Тезка после предупреждения якута испытывал неуверенность и мандраж. Ночевали в месте, откуда завтра уходить в поиск.
– Завтра выходим, – заявил в палатке Сенявин и расстелил карту, указав рабочим точку, где они должны ждать геологов. – Пять-шесть дней на маршрут и пару дней сплавиться на “салике” к устью речки, впадающей в Омолон. Там ждите.
– Начальник! Зима небывало рано хвост распушила, река встанет не сегодня-завтра, и амба нам, не выберемся, – угрюмо заметил наиболее опытный из работяг.
– Все будет в порядке, Михалыч, – успокоил Виктор. – Не вернемся за десять дней, уходите к синоптикам самостоятельно.

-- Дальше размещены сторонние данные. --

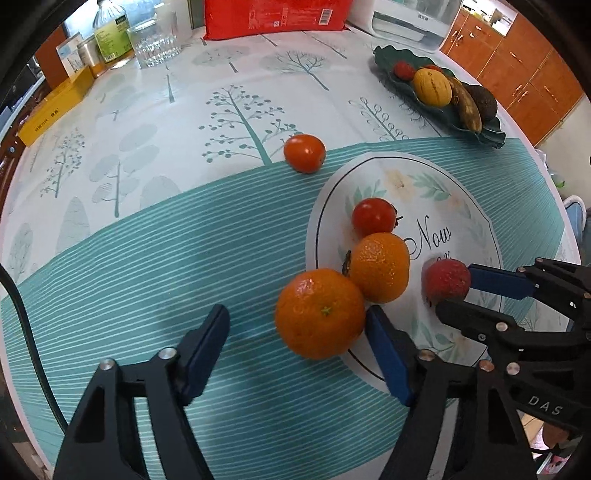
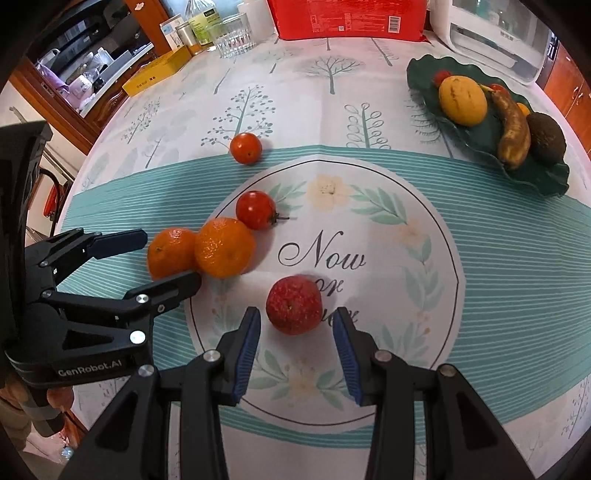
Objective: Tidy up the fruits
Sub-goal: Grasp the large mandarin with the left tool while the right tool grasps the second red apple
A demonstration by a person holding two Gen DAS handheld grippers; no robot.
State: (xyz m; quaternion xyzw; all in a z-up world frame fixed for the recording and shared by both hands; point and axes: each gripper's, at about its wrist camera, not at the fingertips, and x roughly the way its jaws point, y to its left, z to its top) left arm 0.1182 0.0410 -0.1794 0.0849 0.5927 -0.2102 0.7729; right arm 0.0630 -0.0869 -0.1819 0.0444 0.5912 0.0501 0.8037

– Под суд уходить? – сумрачно подначил второй рабочий.
– Я напишу распоряжение, мы доберемся до станции сами. Документы и рапорт отправлю с вами.
– Риск нужон с головой, “наверху” не ведали о сумасшедших морозах, – возразил Михалыч.
И друг взял грех на душу, оспорил мнение начальника:
– Маршрут рискован и чреват непредсказуемыми последствиями.
Приятель от неожиданности вскинулся, но совладал с собой.
– Отдаю приказ о выходе в маршрут. Убедительной причиной отказа считаю болезнь. По возвращении имеете право обжаловать мои распоряжения! Кто нездоров?
Товарищ и трое спутников пасмурно молчали, не решаясь возразить.
– Виктор, я иду на нарушение ТБ, оставляя людей без старшего. В случае отказа возьму рабочего, – отрезал Сенявин. Приятель стушевался и забубнил об ошибочно-понимаемом чувстве долга.
Утром двинулись в путь. До вечера не обмолвились ни словом. На привале тезка не выдержал:
– Не дуйся, Виктор!
– Я не обижаюсь, но не возьму в толк: зачем баламутить рабочих? Где этика поведения руководителя? – произнес Сенявин.
Шесть дней тяжелейших переходов и поисков ничего примечательного не дали. В 30-ые годы работали усердные, опытные поисковики. Дело за лабораторными исследованиями образцов. Жестокий мороз и пронзительный ветер вышибали остатки оптимизма.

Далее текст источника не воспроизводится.